Legend: pipeline action / decision hook hook that may emit DataPointTasks

Task `on_task_start` hook¶

Registration API:

registrar.register_task_hook("on_task_start", hook)

Expected callback signature:

Callable[[DataPointTask], Any]

The return value is ignored, so this hook is suited to observing task processing rather than emitting follow-up datapoints.

This hook runs as the first callback point inside TaskExecutor.process_task, and it runs for every DataPointTask that reaches a worker, including tasks with delete=True. The callback receives the full incoming task, so it can inspect etype, eid, data_points, tags, ttl_tokens, and delete. At this point no entity existence decision has been made yet, no allow_entity_creation or on_entity_creation hook has run, and no datapoints from the task have been staged into persistence. In practice, this makes on_task_start most useful for metrics, auditing, tracing, and similar task-level bookkeeping.

Real usage examples: on_task_start

Code reference: register_task_hook

Entity `allow_entity_creation` hook¶

Registration API:

registrar.register_allow_entity_creation_hook(hook, entity="...")

Expected callback signature:

Callable[[AnyEidT, DataPointTask], bool]

This hook is called only when the target entity does not exist yet. It runs after on_task_start and before any creation side effects, so it is the point where a module can decide whether the entity may be created at all. The callback receives the eid that would be created together with the original incoming DataPointTask. Returning False aborts processing before the entity record is created. Because this decision happens before creation completes, there is no persisted master record yet and no snapshot-time current values are available.

Real usage examples: allow_entity_creation

Code reference: register_allow_entity_creation_hook

Entity `on_entity_creation` hook¶

Registration API:

registrar.register_on_entity_creation_hook(hook, entity="...")

Expected callback signature:

Callable[[AnyEidT, DataPointTask], list[DataPointTask]]

This hook is called once for a newly created entity, after allow_entity_creation has accepted creation and before the task's datapoints are staged into raw and master persistence. The callback receives the new eid together with the original DataPointTask that caused the entity to be created, so it can inspect the incoming datapoints through task.data_points. It should not assume that the entity's new state is already readable as a persisted master record, because the creation-triggering task has not been written through the normal persistence path yet. The hook may return a list of DataPointTask objects, and those tasks are queued back into the ingestion pipeline, where they trigger the usual hooks again. Because they originate from ingestion, they are pushed to the priority task queue. This registration also supports refresh= and may_change= for recomputation during module-config refresh; see Refresh-on-config-change behavior for ingestion hooks.

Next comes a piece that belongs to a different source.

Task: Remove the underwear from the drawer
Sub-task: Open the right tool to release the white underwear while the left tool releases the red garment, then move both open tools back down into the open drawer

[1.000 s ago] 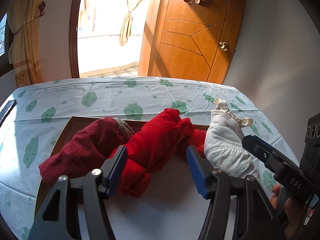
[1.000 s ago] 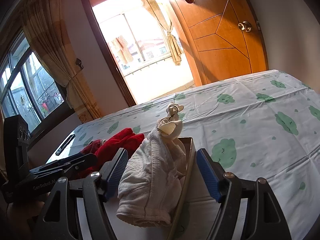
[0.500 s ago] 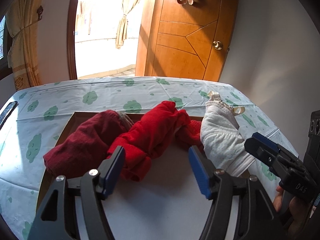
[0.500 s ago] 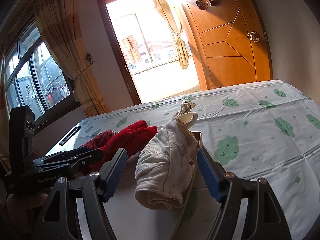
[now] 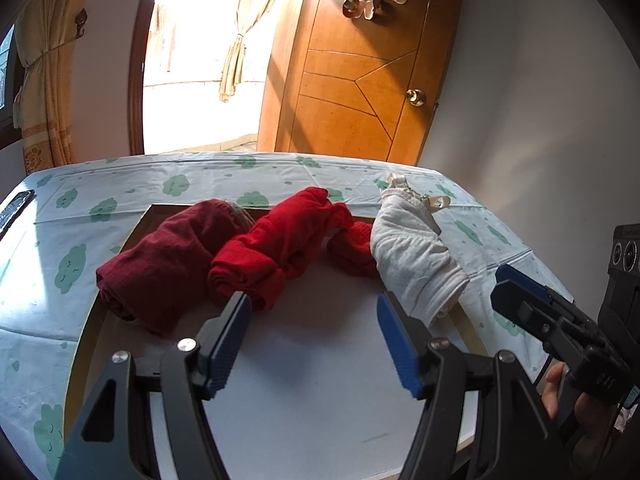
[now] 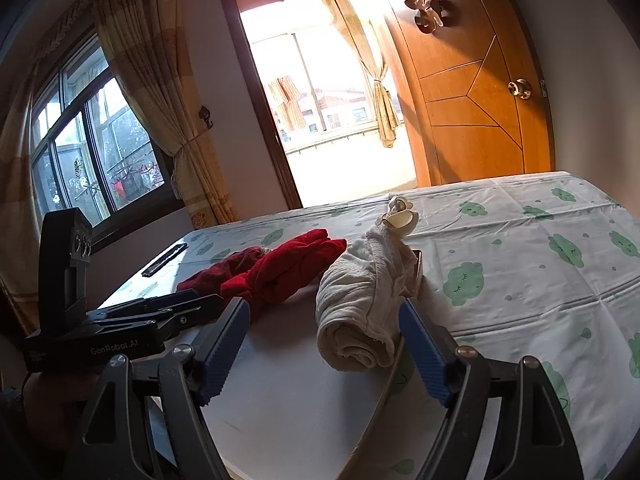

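Note:
A shallow wooden drawer (image 5: 88, 336) with a white bottom lies on the bed. In it are a rolled dark red garment (image 5: 160, 264), a rolled bright red garment (image 5: 280, 244) and a rolled cream-white garment (image 5: 416, 256) draped over the drawer's right rim. My left gripper (image 5: 312, 316) is open and empty, just short of the bright red roll. My right gripper (image 6: 324, 320) is open and empty, with the cream-white roll (image 6: 360, 304) just beyond its fingertips. The red rolls (image 6: 288, 268) lie to its left.
The bed has a white sheet (image 6: 520, 264) with green cloud prints. A dark flat device (image 5: 14, 208) lies at its left edge. A wooden door (image 5: 360, 80) and a bright balcony doorway (image 6: 328, 112) stand behind. The left gripper's body (image 6: 120, 332) shows in the right wrist view.
Both grippers have pulled back and risen a little from the rolled garments, still open. The garments have not moved.

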Available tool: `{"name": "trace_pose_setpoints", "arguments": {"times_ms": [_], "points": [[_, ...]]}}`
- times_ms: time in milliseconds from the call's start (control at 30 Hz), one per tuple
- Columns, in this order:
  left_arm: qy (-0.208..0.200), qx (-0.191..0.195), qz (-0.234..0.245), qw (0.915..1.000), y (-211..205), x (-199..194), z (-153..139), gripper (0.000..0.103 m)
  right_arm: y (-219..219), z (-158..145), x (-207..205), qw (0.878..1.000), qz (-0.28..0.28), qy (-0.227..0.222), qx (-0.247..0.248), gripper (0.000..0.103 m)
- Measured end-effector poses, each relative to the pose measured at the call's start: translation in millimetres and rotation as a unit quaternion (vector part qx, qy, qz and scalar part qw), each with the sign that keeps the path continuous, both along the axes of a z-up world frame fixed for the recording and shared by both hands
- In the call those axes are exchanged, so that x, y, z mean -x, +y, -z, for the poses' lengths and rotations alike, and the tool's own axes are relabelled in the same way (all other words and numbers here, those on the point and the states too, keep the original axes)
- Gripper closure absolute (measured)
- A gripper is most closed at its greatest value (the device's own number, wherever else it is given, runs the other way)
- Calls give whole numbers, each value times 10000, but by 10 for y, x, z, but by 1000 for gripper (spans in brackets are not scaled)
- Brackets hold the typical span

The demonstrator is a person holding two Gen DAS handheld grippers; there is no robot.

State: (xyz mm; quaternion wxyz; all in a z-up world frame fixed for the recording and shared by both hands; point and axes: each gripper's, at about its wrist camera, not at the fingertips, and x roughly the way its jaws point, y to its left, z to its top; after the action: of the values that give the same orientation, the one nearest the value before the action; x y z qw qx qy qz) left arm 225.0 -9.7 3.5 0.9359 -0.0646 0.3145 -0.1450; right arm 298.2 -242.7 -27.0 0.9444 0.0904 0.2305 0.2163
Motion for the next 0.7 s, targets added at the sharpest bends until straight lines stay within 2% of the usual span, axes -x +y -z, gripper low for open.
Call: {"name": "trace_pose_setpoints", "arguments": {"times_ms": [167, 700], "points": [[-72, 78, 71, 9999, -9, 154, -16, 34, 58, 19, 148, 9999, -135, -48, -66, 24], [-93, 54, 349, 9993, 4, 604, 65, 34, 250, 121, 631, 9981, -546, -234, 174, 24]]}}
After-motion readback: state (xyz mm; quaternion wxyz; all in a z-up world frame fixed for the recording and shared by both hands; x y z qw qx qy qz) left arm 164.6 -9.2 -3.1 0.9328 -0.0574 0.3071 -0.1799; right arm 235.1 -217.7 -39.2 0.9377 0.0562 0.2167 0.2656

Real usage examples: on_entity_creation

Code reference: register_on_entity_creation_hook

Attribute `on_new_attr` hook¶

Registration API:

registrar.register_on_new_attr_hook(hook, entity="...", attr="...")

Expected callback signature:

Callable[[AnyEidT, DataPointBase], Union[None, list[DataPointTask]]]

This hook runs after DP3 stages the current task's TTL changes and datapoint writes, and it runs once for each datapoint in task.data_points. If a single task contains three datapoints, the hook is invoked three times. The callback receives the entity eid and the exact incoming datapoint object dp for the registered attribute. That datapoint is presented in its original ingestion form: plain datapoints expose the plain value, observation datapoints expose t1, t2, v, and optionally c, and timeseries datapoints expose the incoming chunk payload. DP3 stages the writes before calling on_new_attr, but the database flush itself is buffered and asynchronous, so the new datapoint is always available in dp even if an immediate independent database read still lags behind the in-memory staged state. The hook may return None or a list of DataPointTask objects to be re-ingested. As with on_entity_creation, this registration also supports refresh= and may_change= for recomputation during module-config refresh; see Refresh-on-config-change behavior for ingestion hooks.

Real usage examples: on_new_attr

Code reference: register_on_new_attr_hook

Data available during ingestion¶

For reference, the ingestion pipeline works with these data objects:

Incoming `DataPointTask`¶

DataPointTask(
    etype="device",
    eid="dev-123",
    data_points=[...],
    tags=[...],
    ttl_tokens={...},
    delete=False,
)

Incoming `DataPointBase` passed to `on_new_attr`¶

Conceptually, this object contains etype, eid, attr, src, and v, and for historical datapoints it also carries t1, t2, and possibly c.

Special ingestion cases¶

Delete tasks¶

If task.delete is True, on_task_start still runs and entity deletion is performed, but allow_entity_creation, on_entity_creation, and on_new_attr do not run.

Returned tasks recurse through the same pipeline¶

Any DataPointTask returned by on_entity_creation or on_new_attr is sent back to the main task queue and later processed again by TaskExecutor.process_task. In other words, module-generated datapoints re-enter DP3 exactly like primary datapoints from the API, so they can trigger on_task_start, allow_entity_creation, on_entity_creation, on_new_attr, and later snapshot or updater hooks.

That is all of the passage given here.